Hand back every line from the beginning of the data below through the line containing "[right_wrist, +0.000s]", word for word and free of pictures.
◆ ◆ ◆ ◆ ◆ ◆ ◆
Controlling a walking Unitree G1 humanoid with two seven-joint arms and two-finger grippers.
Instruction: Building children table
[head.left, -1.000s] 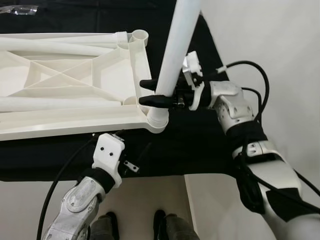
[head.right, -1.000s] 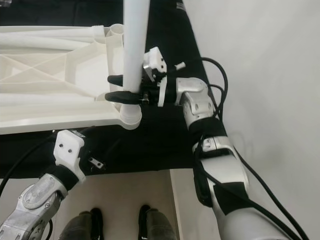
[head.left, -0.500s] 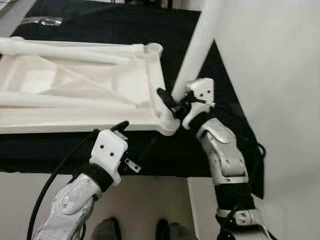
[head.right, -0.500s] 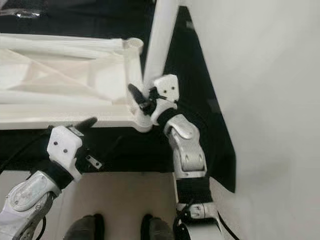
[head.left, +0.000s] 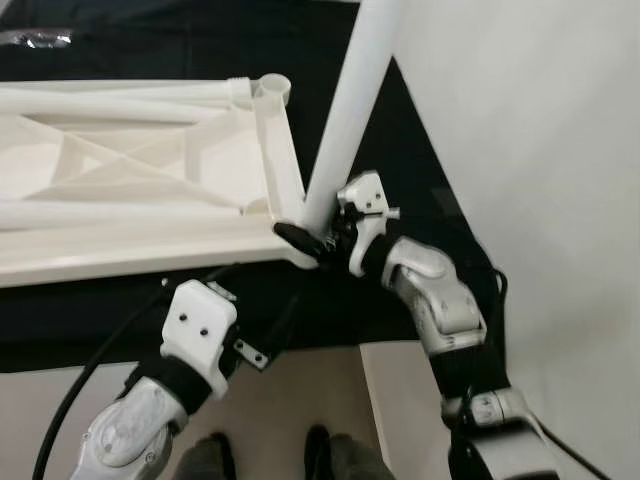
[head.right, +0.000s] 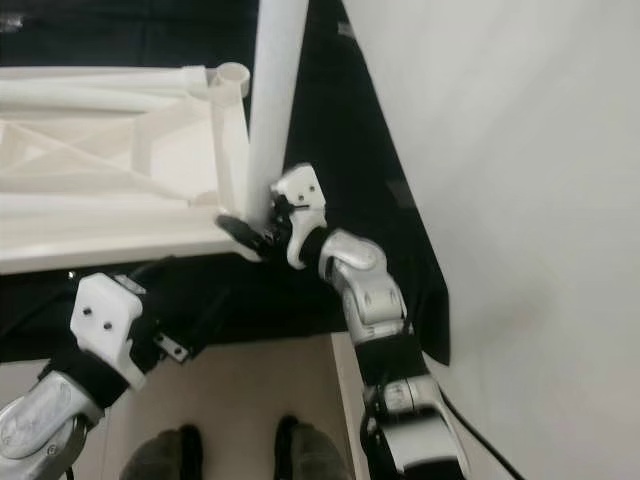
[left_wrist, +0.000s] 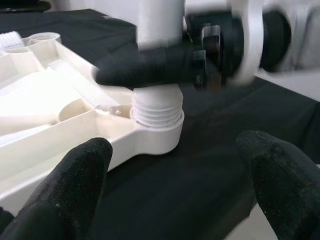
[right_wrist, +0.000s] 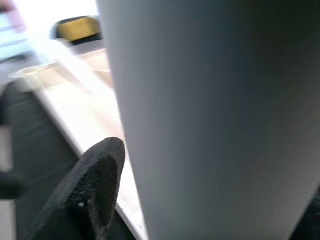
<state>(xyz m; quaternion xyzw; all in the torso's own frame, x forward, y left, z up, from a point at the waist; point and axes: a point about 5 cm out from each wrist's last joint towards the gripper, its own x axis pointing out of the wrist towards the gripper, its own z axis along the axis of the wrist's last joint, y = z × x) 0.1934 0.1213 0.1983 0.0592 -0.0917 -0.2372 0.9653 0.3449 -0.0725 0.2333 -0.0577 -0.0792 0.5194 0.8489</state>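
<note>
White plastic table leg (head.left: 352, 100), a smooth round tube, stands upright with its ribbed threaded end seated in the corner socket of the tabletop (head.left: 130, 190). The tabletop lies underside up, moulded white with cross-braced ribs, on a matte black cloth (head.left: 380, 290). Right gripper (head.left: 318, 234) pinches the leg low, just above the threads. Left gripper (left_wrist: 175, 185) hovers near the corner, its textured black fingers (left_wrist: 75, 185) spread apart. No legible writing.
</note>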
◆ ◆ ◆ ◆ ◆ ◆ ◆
▸ Written solution:
Controlling a walking Unitree G1 humanoid with two seven-joint arms and two-finger grippers.
Instruction: Building children table
[head.left, -1.000s] 
[head.right, -1.000s] 
[head.left, -0.500s] 
[head.right, -0.500s] 
[head.left, +0.000s] 
[head.right, +0.000s] 
[left_wrist, +0.000s] 
[right_wrist, +0.000s] 

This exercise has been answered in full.